-- Exercise instructions --
Nothing may differ between your reply and the listing that follows.

-- Given information --

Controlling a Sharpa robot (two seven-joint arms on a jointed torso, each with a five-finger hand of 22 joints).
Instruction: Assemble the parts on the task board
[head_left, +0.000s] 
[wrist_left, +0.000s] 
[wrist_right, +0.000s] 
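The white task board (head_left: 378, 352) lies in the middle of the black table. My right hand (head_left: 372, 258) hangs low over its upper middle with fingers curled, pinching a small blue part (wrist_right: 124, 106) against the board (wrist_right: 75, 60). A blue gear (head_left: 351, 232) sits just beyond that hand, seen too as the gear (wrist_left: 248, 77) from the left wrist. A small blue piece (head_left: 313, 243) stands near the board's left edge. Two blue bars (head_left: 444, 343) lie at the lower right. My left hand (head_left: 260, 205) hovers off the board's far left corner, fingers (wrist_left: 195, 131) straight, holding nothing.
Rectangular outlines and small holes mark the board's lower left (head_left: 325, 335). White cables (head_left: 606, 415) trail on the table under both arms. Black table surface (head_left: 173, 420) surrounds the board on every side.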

-- Exercise solution --
Controlling a Sharpa robot (two seven-joint arms on a jointed torso, each with a five-finger hand of 22 joints).
Instruction: Assemble the parts on the task board
[head_left, +0.000s] 
[wrist_left, +0.000s] 
[wrist_right, +0.000s] 
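The white task board (head_left: 378, 352) lies in the middle of the black table. My right hand (head_left: 372, 258) hangs low over its upper middle with fingers curled, pinching a small blue part (wrist_right: 124, 106) against the board (wrist_right: 75, 60). A blue gear (head_left: 351, 232) sits just beyond that hand, seen too as the gear (wrist_left: 248, 77) from the left wrist. A small blue piece (head_left: 313, 243) stands near the board's left edge. Two blue bars (head_left: 444, 343) lie at the lower right. My left hand (head_left: 260, 205) hovers off the board's far left corner, fingers (wrist_left: 195, 131) straight, holding nothing.
Rectangular outlines and small holes mark the board's lower left (head_left: 325, 335). White cables (head_left: 606, 415) trail on the table under both arms. Black table surface (head_left: 173, 420) surrounds the board on every side.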

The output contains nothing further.